Forty minutes into the lesson, these
reluctant students had been engaged in a heated discussion of a work of
literature. Although the tone of
discussion was not always courteous, it was always on task. No one had been
disinterested enough to wander away, either physically or mentally.
Ms.
Tolley asked Tameka her closing question, “What sacrifice could you make to
help someone have a better life?”
Tameka
thought for a few seconds. Ms.
Tolley waited. “Give some food to the poor. Respect my parents. Share with my
brothers,” Tameka said.
One
student argued against sharing with her brothers. “I have five brothers and I’m the only girl. They treat me like dirt. I ain’t sharing with those turkeys.”
“Well,
girl, you need a change of attitude, ” said Tameka. “A sacrifice I could make would be to work on my
attitude. Sometimes you gotta try
to get-along.”
The
pause in the discussion wasn’t long, but it was noticeable. Tameka and Ms. Tolley made eye contact
for a moment, then they both listened to the next student’s example.

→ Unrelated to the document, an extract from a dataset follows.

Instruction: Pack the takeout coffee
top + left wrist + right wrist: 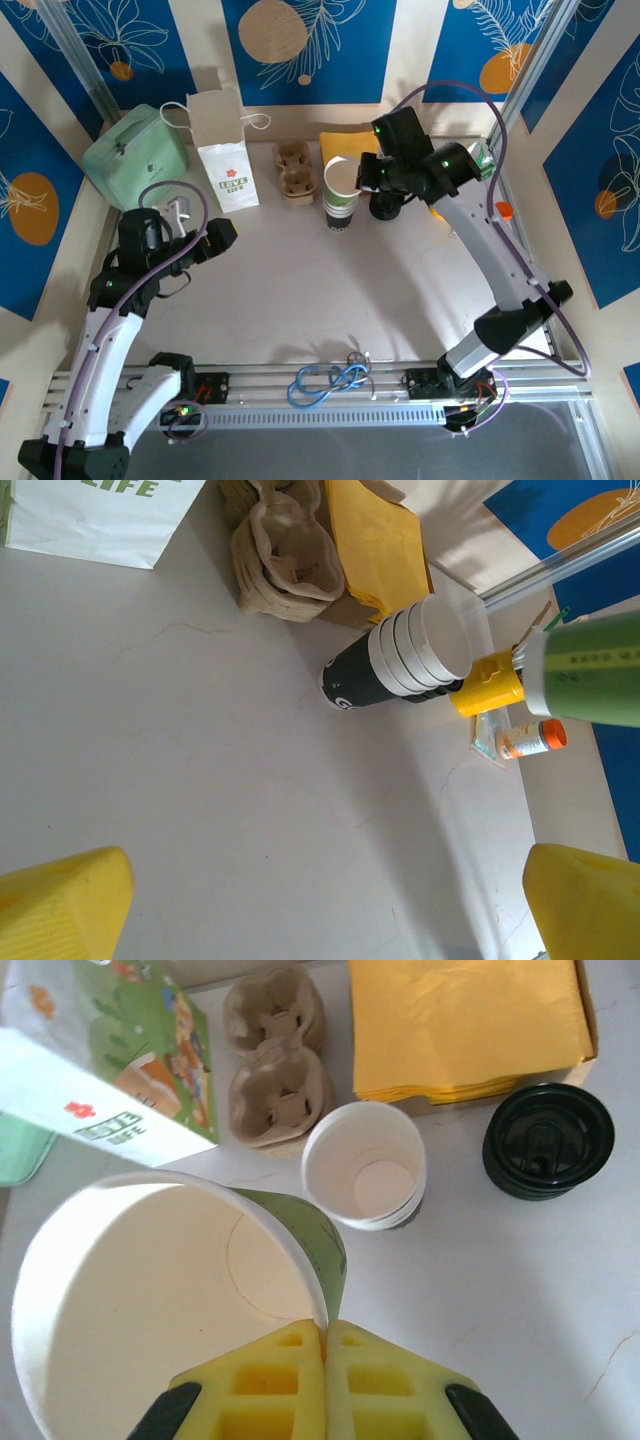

If all teachers worked as hard as Ms. Tolley, schooling would, indeed,
be beneficial for everyone. The episodes above provide a glimpse of how much energy and patience are
expended by teachers in a short amount of time. The episodes also show that schooling is as much about
ethics as it is academics.
Teachers and students constantly make decisions about what to say and do
– either intentionally, based on personal ethics, or intuitively, based on
impulse and emotion. At all
levels, schooling works when teachers and students come to accept a similar set
of ethical values – the desire for knowledge and wisdom, respect, kindness,
curiosity and patience. The best
teachers have clever ways (often subtle and indirect) of moving students to the
common ethical ground shared by good people.